Directions for this task ->
From the first line to the last, restate the material word for word; pictures stay out.

Material provided ->
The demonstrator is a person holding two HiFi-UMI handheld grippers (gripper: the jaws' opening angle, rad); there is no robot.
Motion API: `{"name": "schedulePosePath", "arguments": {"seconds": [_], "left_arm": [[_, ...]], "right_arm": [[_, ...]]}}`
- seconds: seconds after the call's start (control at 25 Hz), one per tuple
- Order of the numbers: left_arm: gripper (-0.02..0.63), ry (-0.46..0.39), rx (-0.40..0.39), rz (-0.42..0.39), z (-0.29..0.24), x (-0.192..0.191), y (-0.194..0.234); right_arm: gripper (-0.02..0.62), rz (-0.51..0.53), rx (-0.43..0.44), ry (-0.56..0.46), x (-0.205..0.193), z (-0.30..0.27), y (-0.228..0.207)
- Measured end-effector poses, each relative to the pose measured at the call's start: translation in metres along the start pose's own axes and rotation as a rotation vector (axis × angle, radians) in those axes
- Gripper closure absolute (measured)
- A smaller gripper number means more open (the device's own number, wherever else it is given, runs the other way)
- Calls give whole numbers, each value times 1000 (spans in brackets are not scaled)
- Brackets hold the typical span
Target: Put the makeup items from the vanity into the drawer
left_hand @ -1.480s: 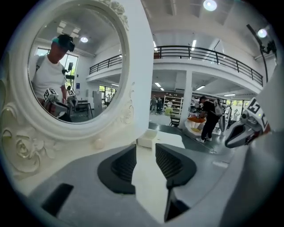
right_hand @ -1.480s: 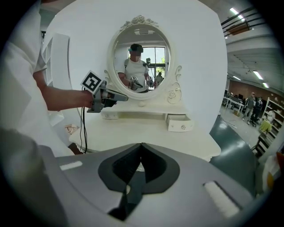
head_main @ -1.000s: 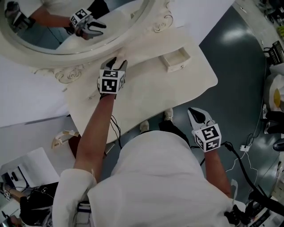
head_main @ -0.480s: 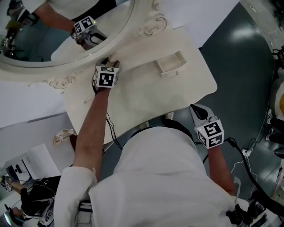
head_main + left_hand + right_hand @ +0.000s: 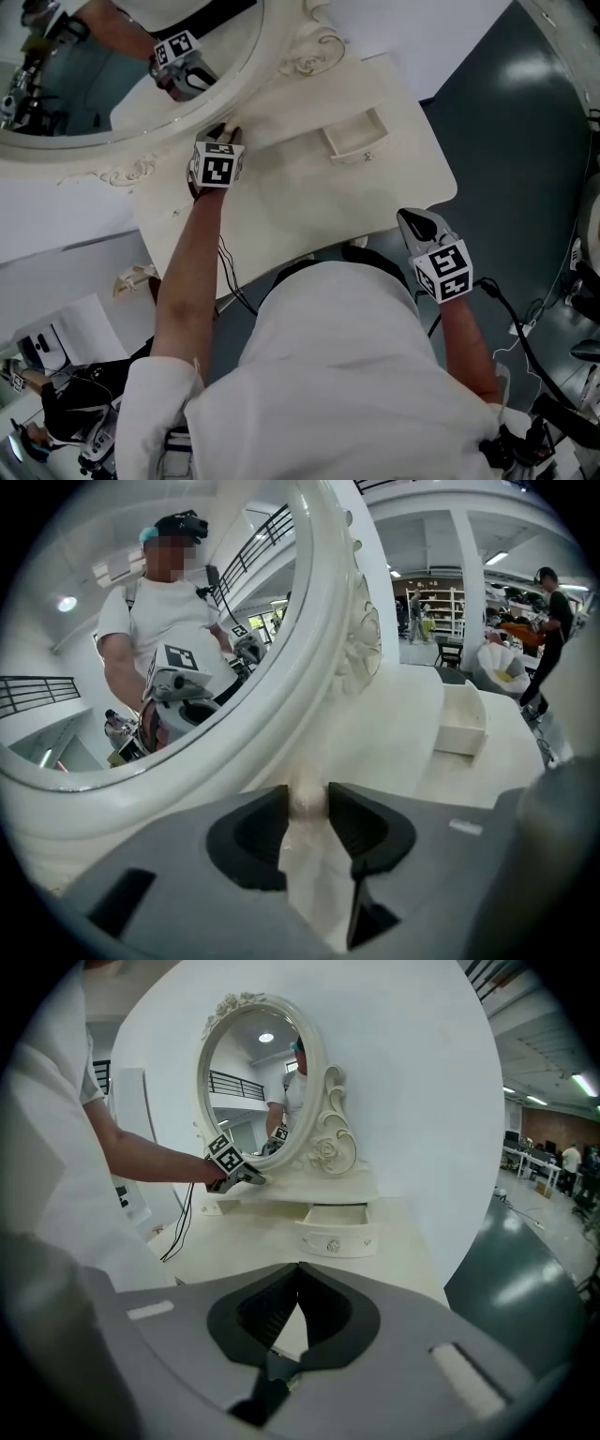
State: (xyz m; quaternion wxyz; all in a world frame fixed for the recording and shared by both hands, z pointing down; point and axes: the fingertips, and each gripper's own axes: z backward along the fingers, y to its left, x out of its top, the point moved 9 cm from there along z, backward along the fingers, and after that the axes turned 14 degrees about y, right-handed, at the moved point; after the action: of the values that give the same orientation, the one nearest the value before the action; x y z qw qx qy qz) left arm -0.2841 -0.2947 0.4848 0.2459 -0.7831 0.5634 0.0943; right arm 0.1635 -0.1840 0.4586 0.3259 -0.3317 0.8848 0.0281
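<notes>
From my desk I see a white short-sleeved T-shirt [image 5: 337,375], 2 cubes printed with black-and-white square markers, the left marker cube [image 5: 217,170] and right marker cube [image 5: 448,273], and 2 thin black lines, the left cable [image 5: 228,267] and right cable [image 5: 514,328].

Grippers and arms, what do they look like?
The left gripper and right gripper are grey with dark inner pads, white cubes bearing black square markers, and black cables. White short-sleeved shirt. The left's jaws are closing on a pale makeup item.
</notes>
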Motion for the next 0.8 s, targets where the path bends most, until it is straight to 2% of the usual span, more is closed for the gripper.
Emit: {"name": "schedulePosePath", "arguments": {"seconds": [0.4, 0.8], "left_arm": [[471, -54, -30, -23, 21, 23, -38], [469, -134, -128, -86, 35, 55, -107]], "right_arm": [[595, 28, 43, -5, -1, -5, -31], [594, 28, 55, -7, -11, -1, -48]]}}
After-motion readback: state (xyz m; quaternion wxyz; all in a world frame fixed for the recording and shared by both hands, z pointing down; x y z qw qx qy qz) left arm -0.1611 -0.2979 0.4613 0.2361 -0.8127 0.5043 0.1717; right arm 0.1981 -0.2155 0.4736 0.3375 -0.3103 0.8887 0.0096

Finished task ->
The demonstrator is a person holding two HiFi-UMI handheld grippers (gripper: the jaws' opening angle, rad); there is no robot.
Motion API: `{"name": "schedulePosePath", "arguments": {"seconds": [_], "left_arm": [[_, ...]], "right_arm": [[_, ...]]}}`
- seconds: seconds after the call's start (control at 25 Hz), one per tuple
- Order of the numbers: left_arm: gripper (-0.02..0.63), ry (-0.46..0.39), rx (-0.40..0.39), rz (-0.42..0.39), z (-0.29..0.24), x (-0.192..0.191), y (-0.194..0.234); right_arm: gripper (-0.02..0.62), rz (-0.51..0.53), rx (-0.43..0.44), ry (-0.56..0.46), x (-0.205..0.193), z (-0.30..0.27), y (-0.228..0.207)
- Measured end-effector poses, each relative to the pose measured at the call's start: translation in metres along the start pose's own axes and rotation as a rotation vector (axis × angle, radians) in those axes
- Gripper closure absolute (measured)
- A smaller gripper number means more open (the device's own number, wherever else it is given, runs the other way)
- Calls give whole numbers, each value times 1000 (spans in brackets are not scaled)
- Brackets hold the typical span
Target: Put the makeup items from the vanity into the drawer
left_hand @ -1.480s: 
right_hand @ -1.480s: 
head_main @ -1.000s: 
head_main @ -0.480s: 
head_main + left_hand + right_hand @ +0.000s: 
State: (xyz m; quaternion wxyz; all in a world frame fixed for the recording and shared by both hands, z pointing down; point and axes: the fingertips, and each gripper's own axes: z backward along the fingers, y to its left, x out of its top, the point moved 9 cm from there along z, backward along the fingers, and after that the axes turned 14 degrees about y, right-handed, at the moved point; after the action: of the values that give the same orientation, the one nearest the value before the action; x y z qw qx qy qz) left arm -0.2841 -0.2947 0.4848 0.2459 -0.7831 0.5634 0.0943; right arm 0.1635 -0.1840 0.4586 0.3259 -0.3317 0.8848 0.0281
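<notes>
From my desk I see a white short-sleeved T-shirt [image 5: 337,375], 2 cubes printed with black-and-white square markers, the left marker cube [image 5: 217,170] and right marker cube [image 5: 448,273], and 2 thin black lines, the left cable [image 5: 228,267] and right cable [image 5: 514,328].

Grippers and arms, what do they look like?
The left gripper and right gripper are grey with dark inner pads, white cubes bearing black square markers, and black cables. White short-sleeved shirt. The left's jaws are closing on a pale makeup item.
</notes>
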Motion for the next 0.8 s, targets where the path bends most, until it is straight to 2% of the usual span, more is closed for the gripper.
Emit: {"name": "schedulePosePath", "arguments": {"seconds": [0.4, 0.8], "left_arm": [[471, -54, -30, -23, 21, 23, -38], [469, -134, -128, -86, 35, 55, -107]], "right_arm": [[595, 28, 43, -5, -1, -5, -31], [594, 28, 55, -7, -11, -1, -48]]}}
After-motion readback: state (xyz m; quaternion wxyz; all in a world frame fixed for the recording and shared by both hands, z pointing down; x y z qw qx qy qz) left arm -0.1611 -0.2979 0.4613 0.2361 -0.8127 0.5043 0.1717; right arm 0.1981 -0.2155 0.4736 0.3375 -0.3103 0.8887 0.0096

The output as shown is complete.